Within the data below, find the string "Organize" and return each line where it occurs.
▬▬▬
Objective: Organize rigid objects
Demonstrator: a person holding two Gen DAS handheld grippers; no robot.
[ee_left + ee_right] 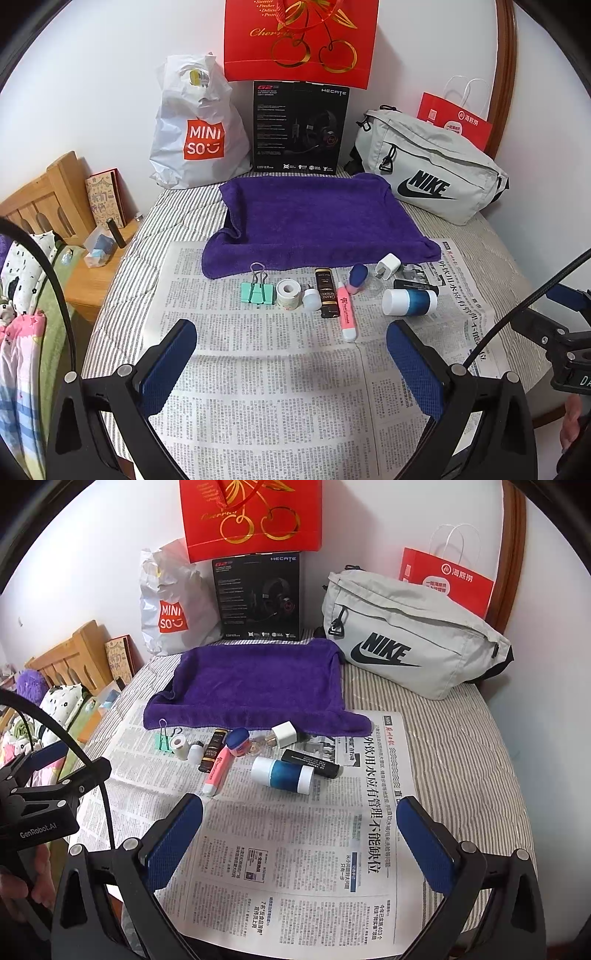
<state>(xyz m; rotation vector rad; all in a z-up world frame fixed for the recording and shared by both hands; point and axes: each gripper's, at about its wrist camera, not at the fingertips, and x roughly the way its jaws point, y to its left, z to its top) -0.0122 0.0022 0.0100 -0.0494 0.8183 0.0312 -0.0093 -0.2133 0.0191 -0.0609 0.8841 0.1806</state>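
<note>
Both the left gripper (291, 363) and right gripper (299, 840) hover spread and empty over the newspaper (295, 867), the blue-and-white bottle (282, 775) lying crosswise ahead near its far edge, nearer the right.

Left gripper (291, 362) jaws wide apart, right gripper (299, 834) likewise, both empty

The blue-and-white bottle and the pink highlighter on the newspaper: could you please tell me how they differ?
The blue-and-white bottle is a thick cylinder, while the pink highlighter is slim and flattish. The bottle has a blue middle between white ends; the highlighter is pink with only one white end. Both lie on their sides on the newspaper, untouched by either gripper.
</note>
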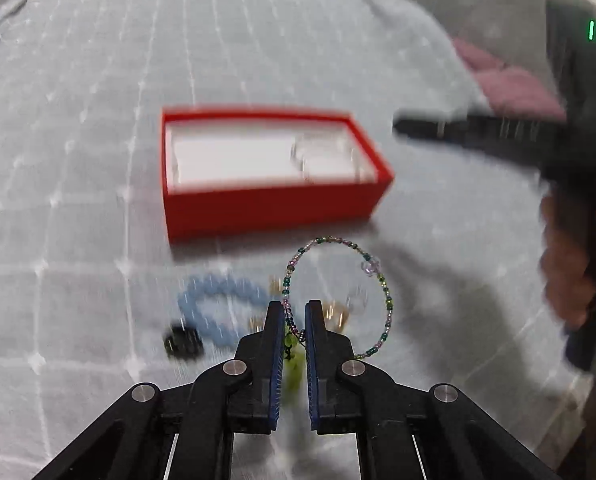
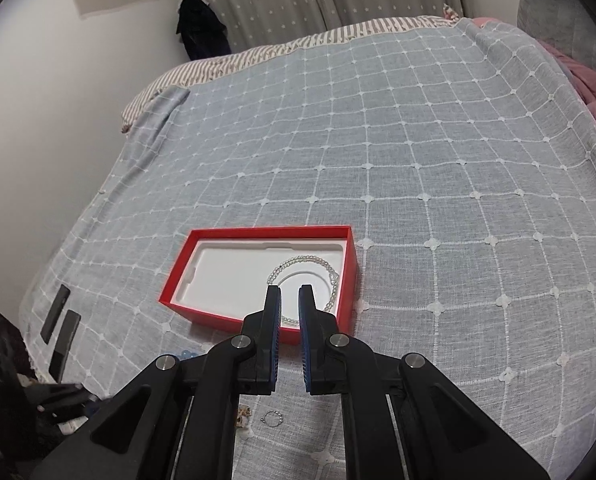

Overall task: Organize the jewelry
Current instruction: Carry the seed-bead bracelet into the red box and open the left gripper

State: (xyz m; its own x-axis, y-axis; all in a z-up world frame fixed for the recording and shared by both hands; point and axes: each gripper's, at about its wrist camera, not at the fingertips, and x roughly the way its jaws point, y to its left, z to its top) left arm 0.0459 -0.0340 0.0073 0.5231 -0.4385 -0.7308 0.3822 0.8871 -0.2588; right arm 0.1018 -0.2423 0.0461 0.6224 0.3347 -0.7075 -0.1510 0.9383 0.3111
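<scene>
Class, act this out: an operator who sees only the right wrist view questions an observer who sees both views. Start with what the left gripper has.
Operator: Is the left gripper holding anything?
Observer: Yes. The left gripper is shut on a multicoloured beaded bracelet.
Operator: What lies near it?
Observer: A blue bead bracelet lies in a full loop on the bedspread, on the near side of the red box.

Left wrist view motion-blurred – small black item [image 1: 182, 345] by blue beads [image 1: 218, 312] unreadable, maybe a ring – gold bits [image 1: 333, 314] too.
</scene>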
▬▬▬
** Answer space **
Objective: Organize rigid objects
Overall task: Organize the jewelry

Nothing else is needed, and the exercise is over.